Je mets ces deux grands noms ensemble, par l'effet combiné de l'éloignement des lieux, de la difficulté de lire Mozart, et du mépris des Italiens pour les artistes étrangers: on peut dire que Mozart et Rossini ont débuté ensemble en Italie vers l'an 1812.
Aujourd'hui il y a un maestro qui fait oublier l'auteur de Tancrède: c'est celui de la Gazza ladra, de Zelmire, de Sémiramis, de Mosè, d'Otello; c'est le Rossini de 1820[53].
Je supplie que l'on me permette une seconde comparaison.
Voyez deux rivières majestueuses prendre leur source en des contrées éloignées, parcourir des régions fort différentes, et cependant finir par confondre leurs eaux: tels sont le Rhône et la Saône. Le Rhône tombe des glaciers du mont Saint-Gothard, entre la Suisse et l'Italie. La Saône prend sa source dans le nord de la France; le Rhône parcourt en bondissant la vallée étroite et pittoresque du Valais; la Saône arrose les fertiles campagnes de la Bourgogne. Ces grands cours d'eau viennent enfin se réunir sous les murs de Lyon, pour former ce fleuve majestueux et rapide, le plus beau de France, qui va passer si vivement sous les arcades du pont Saint-Esprit, et faire trembler le plus hardi nautonier.
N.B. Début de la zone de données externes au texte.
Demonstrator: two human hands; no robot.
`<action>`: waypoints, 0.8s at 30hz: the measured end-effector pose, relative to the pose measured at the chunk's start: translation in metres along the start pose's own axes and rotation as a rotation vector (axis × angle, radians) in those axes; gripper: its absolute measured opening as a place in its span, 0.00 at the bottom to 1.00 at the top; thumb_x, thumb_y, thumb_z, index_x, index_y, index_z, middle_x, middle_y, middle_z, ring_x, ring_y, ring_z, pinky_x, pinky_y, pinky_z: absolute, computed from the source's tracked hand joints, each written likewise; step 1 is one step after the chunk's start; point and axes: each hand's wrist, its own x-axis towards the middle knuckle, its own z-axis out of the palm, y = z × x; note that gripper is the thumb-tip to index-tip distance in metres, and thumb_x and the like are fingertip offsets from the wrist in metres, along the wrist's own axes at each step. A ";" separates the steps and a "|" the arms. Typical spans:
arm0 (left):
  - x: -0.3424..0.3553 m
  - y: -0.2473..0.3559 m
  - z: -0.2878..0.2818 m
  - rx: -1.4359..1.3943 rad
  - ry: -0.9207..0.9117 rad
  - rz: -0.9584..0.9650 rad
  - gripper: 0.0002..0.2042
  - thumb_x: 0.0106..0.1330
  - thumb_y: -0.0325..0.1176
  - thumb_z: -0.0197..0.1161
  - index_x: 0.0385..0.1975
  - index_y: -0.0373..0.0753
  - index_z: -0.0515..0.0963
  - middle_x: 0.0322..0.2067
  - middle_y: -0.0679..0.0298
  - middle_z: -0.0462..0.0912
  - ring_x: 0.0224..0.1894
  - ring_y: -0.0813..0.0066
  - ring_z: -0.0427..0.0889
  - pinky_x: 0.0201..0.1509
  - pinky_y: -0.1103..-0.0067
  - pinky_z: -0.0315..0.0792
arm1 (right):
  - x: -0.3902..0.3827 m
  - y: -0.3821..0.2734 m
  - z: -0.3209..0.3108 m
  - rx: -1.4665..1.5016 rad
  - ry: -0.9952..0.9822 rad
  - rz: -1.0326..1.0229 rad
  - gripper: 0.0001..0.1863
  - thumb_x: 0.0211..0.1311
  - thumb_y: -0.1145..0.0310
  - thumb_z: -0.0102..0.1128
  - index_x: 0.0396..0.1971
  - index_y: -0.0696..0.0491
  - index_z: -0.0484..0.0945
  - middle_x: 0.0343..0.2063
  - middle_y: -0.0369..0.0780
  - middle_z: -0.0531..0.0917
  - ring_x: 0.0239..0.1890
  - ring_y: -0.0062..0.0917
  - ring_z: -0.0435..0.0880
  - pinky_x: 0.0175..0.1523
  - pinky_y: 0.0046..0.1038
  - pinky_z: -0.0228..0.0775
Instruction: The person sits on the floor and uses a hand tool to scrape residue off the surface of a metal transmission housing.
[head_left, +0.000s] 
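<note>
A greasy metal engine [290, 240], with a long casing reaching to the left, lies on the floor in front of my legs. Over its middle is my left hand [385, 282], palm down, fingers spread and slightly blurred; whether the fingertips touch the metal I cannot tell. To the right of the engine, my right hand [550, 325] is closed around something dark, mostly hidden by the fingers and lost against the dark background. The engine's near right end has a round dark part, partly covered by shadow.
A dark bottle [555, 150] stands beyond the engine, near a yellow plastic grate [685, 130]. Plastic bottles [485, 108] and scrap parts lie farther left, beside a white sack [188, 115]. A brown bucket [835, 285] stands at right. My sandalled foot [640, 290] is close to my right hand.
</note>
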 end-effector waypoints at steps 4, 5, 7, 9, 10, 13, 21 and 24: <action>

Telle est l'histoire des deux écoles de musique, l'allemande et l'italienne; elles ont pris naissance en lieux bien distants, Dresde et Naples. Alexandre Scarlatti créa l'école d'Italie, Bach créa l'école allemande[54].
Ces deux grands courants d'opinions et de plaisirs différents, représentés aujourd'hui par Rossini et Weber, vont probablement se confondre pour ne former qu'une seule école; et leur réunion à jamais mémorable doit peut-être avoir lieu sous nos yeux, dans ce Paris qui, malgré les censeurs et les rigueurs, est plus que jamais la capitale de l'Europe[55].
Placés par le hasard au point de la réunion, debout sur le promontoire élevé qui sépare encore ces courants majestueux, observons les derniers mouvements de leurs ondes immenses, et les derniers tourbillons qu'elles forment avant de se réunir à jamais.
D'un côté je vois Rossini donnant Zelmire à Vienne en 1823; de l'autre je vois Maria Weber triompher le même jour à Berlin avec le Freyschütz.
Dans l'école italienne de 1815, et dans l'opéra de Tancrède, que je prends comme le représentant de cette école, afin d'éviter toute idée vague ou obscure, les accompagnements ne nuisent pas au chant.
Rossini trouva ce juste degré de clair-obscur harmonique qui irrite doucement l'oreille sans la fatiguer. En me servant du mot irriter, j'ai parlé le langage des physiologistes. L'expérience prouve que l'oreille a toujours besoin (en Europe du moins) de se reposer sur un accord parfait; tout accord dissonant lui déplaît, l'irrite (ici faire une expérience sur le piano voisin), et lui donne le besoin de revenir à l'accord parfait.